(Given data Opens)

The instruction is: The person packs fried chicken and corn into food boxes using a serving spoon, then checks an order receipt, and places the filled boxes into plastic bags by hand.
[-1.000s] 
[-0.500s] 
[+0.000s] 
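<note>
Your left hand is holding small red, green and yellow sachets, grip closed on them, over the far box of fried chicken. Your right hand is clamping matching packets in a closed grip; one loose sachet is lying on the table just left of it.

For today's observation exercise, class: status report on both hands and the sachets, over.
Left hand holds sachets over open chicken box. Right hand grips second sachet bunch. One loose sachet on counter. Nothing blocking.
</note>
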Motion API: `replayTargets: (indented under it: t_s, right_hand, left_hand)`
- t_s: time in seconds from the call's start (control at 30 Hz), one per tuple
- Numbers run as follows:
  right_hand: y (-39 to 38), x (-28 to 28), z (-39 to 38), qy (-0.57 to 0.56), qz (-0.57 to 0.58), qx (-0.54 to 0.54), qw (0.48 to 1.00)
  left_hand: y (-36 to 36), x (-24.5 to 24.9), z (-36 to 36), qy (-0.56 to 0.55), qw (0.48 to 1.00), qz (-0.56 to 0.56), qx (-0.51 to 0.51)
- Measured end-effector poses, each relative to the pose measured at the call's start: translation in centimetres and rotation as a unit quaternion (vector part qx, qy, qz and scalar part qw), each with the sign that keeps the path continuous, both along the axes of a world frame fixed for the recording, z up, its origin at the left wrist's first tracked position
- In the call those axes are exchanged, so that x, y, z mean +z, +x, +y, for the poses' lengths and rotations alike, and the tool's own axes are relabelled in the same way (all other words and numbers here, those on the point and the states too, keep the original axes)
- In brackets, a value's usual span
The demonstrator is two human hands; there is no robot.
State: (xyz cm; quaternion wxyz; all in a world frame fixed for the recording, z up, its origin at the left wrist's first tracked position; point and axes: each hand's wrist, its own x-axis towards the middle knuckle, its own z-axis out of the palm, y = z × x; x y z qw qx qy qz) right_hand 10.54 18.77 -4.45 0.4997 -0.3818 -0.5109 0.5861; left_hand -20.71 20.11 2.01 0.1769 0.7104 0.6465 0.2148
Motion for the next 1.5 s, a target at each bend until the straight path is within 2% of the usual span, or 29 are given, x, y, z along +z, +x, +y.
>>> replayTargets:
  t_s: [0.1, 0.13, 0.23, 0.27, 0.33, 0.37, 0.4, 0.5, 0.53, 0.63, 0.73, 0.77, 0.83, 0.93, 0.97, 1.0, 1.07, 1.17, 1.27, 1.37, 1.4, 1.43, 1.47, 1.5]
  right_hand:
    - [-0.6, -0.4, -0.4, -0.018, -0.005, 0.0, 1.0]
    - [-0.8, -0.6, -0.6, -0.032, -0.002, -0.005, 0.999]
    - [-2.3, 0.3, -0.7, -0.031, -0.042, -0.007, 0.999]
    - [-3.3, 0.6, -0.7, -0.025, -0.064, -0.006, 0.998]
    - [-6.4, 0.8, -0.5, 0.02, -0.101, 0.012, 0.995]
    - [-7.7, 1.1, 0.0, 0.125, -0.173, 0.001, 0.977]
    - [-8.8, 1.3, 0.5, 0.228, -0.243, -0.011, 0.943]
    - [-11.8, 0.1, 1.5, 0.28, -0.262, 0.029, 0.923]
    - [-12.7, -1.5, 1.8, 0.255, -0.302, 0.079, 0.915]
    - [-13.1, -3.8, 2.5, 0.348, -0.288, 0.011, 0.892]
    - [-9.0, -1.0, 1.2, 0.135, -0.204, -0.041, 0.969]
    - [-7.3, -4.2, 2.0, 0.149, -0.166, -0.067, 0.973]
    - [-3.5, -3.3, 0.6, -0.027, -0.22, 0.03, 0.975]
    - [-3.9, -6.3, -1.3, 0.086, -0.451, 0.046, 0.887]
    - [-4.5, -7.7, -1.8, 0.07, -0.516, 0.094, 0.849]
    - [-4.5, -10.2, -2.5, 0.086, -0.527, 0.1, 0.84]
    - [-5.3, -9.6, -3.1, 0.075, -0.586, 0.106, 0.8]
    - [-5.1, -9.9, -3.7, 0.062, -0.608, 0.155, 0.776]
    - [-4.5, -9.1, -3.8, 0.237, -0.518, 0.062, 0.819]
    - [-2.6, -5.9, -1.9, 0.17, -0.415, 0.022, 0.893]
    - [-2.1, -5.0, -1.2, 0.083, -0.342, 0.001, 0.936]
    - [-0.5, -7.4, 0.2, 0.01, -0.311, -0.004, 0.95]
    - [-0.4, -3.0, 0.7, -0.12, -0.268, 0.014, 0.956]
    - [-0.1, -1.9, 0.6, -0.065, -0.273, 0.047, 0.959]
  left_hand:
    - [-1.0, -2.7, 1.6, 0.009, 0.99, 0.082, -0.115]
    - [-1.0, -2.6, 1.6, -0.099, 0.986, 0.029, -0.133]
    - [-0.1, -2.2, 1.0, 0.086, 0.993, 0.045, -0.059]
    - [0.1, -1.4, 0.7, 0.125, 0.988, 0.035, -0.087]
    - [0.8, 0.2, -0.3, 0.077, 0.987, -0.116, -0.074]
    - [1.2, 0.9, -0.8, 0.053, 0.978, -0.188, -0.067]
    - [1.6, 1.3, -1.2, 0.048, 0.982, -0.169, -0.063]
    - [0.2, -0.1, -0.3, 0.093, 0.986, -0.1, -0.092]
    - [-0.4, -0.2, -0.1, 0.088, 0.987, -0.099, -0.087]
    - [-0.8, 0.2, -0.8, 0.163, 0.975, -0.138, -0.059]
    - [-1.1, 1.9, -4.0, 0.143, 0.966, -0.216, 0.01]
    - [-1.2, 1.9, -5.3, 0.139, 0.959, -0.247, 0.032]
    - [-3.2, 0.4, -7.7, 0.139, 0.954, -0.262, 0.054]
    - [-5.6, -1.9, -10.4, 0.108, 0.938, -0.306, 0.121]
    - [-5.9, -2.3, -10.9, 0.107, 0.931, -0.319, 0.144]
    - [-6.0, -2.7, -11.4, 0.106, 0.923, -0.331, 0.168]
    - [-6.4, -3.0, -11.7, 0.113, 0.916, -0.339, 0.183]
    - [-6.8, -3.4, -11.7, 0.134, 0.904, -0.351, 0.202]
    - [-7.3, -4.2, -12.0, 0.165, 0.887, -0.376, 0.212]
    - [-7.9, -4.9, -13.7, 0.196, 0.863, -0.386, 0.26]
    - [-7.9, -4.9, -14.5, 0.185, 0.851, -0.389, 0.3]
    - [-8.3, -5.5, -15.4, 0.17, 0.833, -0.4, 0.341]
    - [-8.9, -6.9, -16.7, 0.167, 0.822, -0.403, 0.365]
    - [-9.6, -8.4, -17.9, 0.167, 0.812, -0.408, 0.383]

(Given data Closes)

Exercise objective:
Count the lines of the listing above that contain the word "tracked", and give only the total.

Answer space:
2